EXERCISE REQUIREMENTS. Only one stretch of the data below is needed. Output the lines from the one with "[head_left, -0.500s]" up to and including the one with "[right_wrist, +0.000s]", exactly as they stand.

SUPPLIED MATERIAL section start

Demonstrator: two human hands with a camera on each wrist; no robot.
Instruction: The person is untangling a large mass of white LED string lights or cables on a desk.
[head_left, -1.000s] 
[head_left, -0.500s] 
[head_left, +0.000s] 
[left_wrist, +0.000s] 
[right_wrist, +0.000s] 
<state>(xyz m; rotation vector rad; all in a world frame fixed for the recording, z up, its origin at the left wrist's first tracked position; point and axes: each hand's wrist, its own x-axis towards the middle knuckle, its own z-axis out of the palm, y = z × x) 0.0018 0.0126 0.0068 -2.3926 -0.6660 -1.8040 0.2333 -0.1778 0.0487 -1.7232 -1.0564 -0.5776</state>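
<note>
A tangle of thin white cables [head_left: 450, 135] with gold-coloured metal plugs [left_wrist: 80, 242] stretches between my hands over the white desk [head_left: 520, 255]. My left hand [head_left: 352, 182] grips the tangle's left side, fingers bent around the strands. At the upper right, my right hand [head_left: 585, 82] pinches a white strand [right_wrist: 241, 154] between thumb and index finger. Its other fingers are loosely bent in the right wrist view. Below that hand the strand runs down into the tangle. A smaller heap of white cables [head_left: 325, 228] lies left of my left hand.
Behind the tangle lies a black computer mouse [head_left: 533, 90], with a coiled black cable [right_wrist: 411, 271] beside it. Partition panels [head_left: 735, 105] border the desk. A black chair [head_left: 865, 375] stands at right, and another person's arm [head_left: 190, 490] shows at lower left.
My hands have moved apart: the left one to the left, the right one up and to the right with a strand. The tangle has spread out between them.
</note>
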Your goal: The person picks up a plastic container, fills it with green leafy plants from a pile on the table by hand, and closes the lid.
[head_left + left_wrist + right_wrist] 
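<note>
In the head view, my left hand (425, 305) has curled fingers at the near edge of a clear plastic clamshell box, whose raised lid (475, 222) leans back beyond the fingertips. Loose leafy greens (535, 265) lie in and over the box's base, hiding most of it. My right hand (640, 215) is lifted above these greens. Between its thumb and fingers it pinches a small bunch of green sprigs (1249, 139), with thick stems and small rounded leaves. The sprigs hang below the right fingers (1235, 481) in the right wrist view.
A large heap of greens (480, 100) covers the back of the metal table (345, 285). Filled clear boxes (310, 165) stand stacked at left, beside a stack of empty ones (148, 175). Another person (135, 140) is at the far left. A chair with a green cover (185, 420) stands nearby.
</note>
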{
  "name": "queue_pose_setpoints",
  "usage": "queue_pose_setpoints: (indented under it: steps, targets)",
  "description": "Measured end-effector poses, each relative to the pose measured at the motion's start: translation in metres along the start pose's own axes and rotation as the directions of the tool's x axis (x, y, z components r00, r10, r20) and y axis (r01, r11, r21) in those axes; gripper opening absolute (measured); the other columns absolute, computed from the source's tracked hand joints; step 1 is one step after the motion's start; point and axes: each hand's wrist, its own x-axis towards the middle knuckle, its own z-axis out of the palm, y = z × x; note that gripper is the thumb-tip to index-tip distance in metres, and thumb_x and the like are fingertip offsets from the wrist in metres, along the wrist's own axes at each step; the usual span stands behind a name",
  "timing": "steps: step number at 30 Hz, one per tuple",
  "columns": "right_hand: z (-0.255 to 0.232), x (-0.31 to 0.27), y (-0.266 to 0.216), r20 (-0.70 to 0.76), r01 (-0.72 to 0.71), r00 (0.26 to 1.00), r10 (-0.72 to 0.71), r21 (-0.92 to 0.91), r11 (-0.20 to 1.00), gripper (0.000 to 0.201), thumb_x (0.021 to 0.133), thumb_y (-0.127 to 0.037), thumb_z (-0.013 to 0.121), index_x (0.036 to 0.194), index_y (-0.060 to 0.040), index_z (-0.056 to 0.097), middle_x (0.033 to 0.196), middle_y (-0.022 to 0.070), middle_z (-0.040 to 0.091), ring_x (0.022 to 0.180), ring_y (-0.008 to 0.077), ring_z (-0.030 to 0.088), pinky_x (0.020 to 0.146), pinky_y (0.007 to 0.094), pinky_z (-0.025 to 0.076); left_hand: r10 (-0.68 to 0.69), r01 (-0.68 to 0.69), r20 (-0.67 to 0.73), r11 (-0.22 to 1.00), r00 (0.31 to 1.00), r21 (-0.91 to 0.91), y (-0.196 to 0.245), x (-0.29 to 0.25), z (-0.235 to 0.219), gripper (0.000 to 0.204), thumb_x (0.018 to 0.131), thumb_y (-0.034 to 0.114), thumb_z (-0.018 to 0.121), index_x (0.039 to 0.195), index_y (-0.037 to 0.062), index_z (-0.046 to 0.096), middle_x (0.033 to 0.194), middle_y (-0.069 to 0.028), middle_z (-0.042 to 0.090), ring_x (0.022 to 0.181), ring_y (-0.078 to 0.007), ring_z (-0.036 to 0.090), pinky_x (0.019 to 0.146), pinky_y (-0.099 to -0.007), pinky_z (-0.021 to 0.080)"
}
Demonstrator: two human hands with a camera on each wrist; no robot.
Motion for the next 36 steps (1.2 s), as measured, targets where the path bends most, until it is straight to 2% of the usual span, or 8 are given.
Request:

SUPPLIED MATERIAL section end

EXERCISE RESULT.
[head_left, -0.500s] 
[head_left, +0.000s] 
[left_wrist, +0.000s] 
[right_wrist, +0.000s] 

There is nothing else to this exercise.